一日遅れのエイプリルフール

騙されやすいタチなのかもしれない。
そう痛切に感じさせられた事件が過去にあって、それは90年代の半ばだったか、アップルからジョン・スカリーが去って、アメリオというショボな人が経営責任者だった頃の某年の4月1日だ。
スティーブ・ジョブスがアップルに復帰!」
との情報がネットにあがって、ボクは狂喜して、アチャラの友やらコチャラの友にメールしたり電話したりして、何やら嬉しさを振りまいたのだけども、たちまちに、
「ぁあ、それ、エイプリルフールでしょ」
な、返事が届いたのだった。
ガッチョ〜ン。
それでたちまち、ボクは恥ずかしさと口惜しやな、イヤ〜な感じに一挙に見舞われて、腹も立つは、沈むような面持ちにもなるはで、
「グギ〜〜」
唸るやら吠えるやら、その頃に読んでたスカリーの自伝を床に叩きつけるやら、逃げ場を失った手負いのイノシシみたいに部屋をクルクルクルクル廻って、
「ワ〜〜ン!」
と、ほたえたのだった。
もっとも、この手ひどい事件の2年だか3年後だかにジョブスは本当に復帰してきて、ボクはそれである種の溜飲をさげたのではあるけれども、ともあれ、この事件を契機に4月1日は、アラートが鳴り響く日として、濃く印象づけられてしまったのだった。

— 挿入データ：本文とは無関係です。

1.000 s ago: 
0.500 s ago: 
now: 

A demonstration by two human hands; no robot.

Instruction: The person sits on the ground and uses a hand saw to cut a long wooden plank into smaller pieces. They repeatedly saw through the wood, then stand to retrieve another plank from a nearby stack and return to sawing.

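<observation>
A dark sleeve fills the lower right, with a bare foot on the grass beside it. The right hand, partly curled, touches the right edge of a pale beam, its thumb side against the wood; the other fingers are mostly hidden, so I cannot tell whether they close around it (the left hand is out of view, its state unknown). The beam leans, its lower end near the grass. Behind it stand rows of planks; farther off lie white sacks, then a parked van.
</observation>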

以後、4月1日は危険極まりないと、外出せず、人に会わず、ネットも開かず、ひたすら部屋にこもって翌日の到来を待つといった、いわば厄日としてウッチャッてきたのだ。
で、昨日(4/1)が今日になるチョイ前。
ほぼ1日が終了しつつあるので、もうイイでしょ〜と、友達のブログを見たら、ライブの告知をしてるじゃない。
ご自身の子供時代の写真を巧妙に使っての告知だ。
ヤンチャな気配とかすかな昭和の匂いがミックスして、なかなか良い写真だった。
で、
「え? オルガンで次は演るの? そら〜、おもろい」
と、ボクは咄嗟に… ストレートに受け取った。
10秒と経たぬ内に、写真に付随のコメントを読んで、
「いっ」
「うっ」
「ええっ」
1本とられた間抜けな自分を自覚して、20年ほど前の暗い過去をよぎらせたのだった。
さすがに20年前に較べて我が輩は老人になっているから、もう策略に堕ちたイノシシみたいにクルクル部屋を廻らないし、タハハッと笑っちゃう大いなる大河としての内なるデカサも持っちゃいるのだけども、心の底では、
「きちゃま〜。なんでこんなコトにエネルギーを費やすっ!?」
引っかかってしまった間抜けを隠して、OH君ジョークを責めるのであった。
けれども同時に、ちょっと懐かしい気分もわいてきた。
本棚のアチャコチャをまさぐって、もう読むコトはないであろうスカリーの自伝を引っ張り出し… 
「メチャに大昔じゃなかったんだな〜」
感慨に耽りつつ、スカリーとジョブスは… 思い返すと、エイプリルフールのような関係だったな〜とコジツケタ。